NIC1の不活性化により、Schizosaccharomyces Pombeで13C615N4-アルギニンを使用した安定した同位体標識を可能にします

アミノ酸による安定同位体標識（SILAC）は、定量的プロテオミクスで一般的に使用される方法です。トリプシン消化との互換性のため、アルギニンとリジンは、シラック標識に最も広く使用されているアミノ酸です。Schizosaccharomyces Pombe（核分裂酵母）には、特定の形態のアルギニン（13）C（6）（15）N（4） - アルギニン（Arg-10）で標識できないことが観察されました。モデル生物。核分裂酵母では、（13）c（6）（15）n（4） - アルギニンのグアニジニウム基がアルギナーゼとウレアーゼ活性によって異化され、一般の前駆体として使用されるN1標識アンモニアに異化すると仮定しました。アミノ酸生合成。Ni（2+） - 依存性ウレアーゼ活性の破壊は、唯一のNi（2+）トランスポーターNIC1の削除により、アンモニウム添加EMMG培地のこのリサイクルをブロックして（13）C（6）（15）n（4） - S. PombeのSILAC戦略のアルギニン標識。最後に、S。pombeのG1 + S、M、およびG2細胞周期相の定量的比較を実行するために、トリプルシラック実験でARG-10を採用しました。

Stable Isotope Labeling by Amino Acids (SILAC) is a commonly used method in quantitative proteomics. Because of compatibility with trypsin digestion, arginine and lysine are the most widely used amino acids for SILAC labeling. We observed that Schizosaccharomyces pombe (fission yeast) cannot be labeled with a specific form of arginine, (13)C(6) (15)N(4)-arginine (Arg-10), which limits the exploitation of SILAC technology in this model organism. We hypothesized that in the fission yeast the guanidinium group of (13)C(6) (15)N(4)-arginine is catabolized by arginase and urease activity to (15)N1-labeled ammonia that is used as a precursor for general amino acid biosynthesis.
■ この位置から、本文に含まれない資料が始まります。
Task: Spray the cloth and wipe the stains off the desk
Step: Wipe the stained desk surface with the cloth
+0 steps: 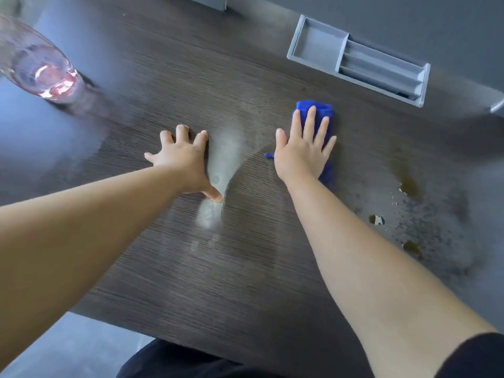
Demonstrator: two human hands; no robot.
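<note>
1. Spreading across nearly the whole view, the dark wood-grain counter (pixel 169 268) carries everything; places below are given relative to the blue cloth (pixel 326 115).
2. Left of the cloth, a pale damp streak (pixel 223 159) runs toward the near edge, marking ground that looks already wiped.
3. Far left of the cloth stands a clear spray bottle (pixel 41 69) with pink liquid, blurred, well apart from both hands.
4. Beyond and to the right of the cloth sits a grey organiser tray (pixel 316 42), apart from it.
5. Right of the cloth and nearer the person lie the brown stains (pixel 409 186), with droplets scattered round them; these appear unwiped.
6. The right hand (pixel 302 154) lies flat on the cloth, fingers spread, pressing it down; the cloth's long axis runs away from the person.
7. The left hand (pixel 182 159) rests open on the bare counter left of the cloth, fingers splayed, holding nothing.
8. Judging from this, the stains lie to the right of the cloth, nearer the right hand, so a sweep rightward and slightly back suits.
</note>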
We show that disruption of Ni(2+)-dependent urease activity, through deletion of the sole Ni(2+) transporter Nic1, blocks this recycling in ammonium-supplemented EMMG medium to enable (13)C(6) (15)N(4)-arginine labeling for SILAC strategies in S. pombe. Finally, we employed Arg-10 in a triple-SILAC experiment to perform quantitative comparison of G1 + S, M, and G2 cell cycle phases in S. pombe.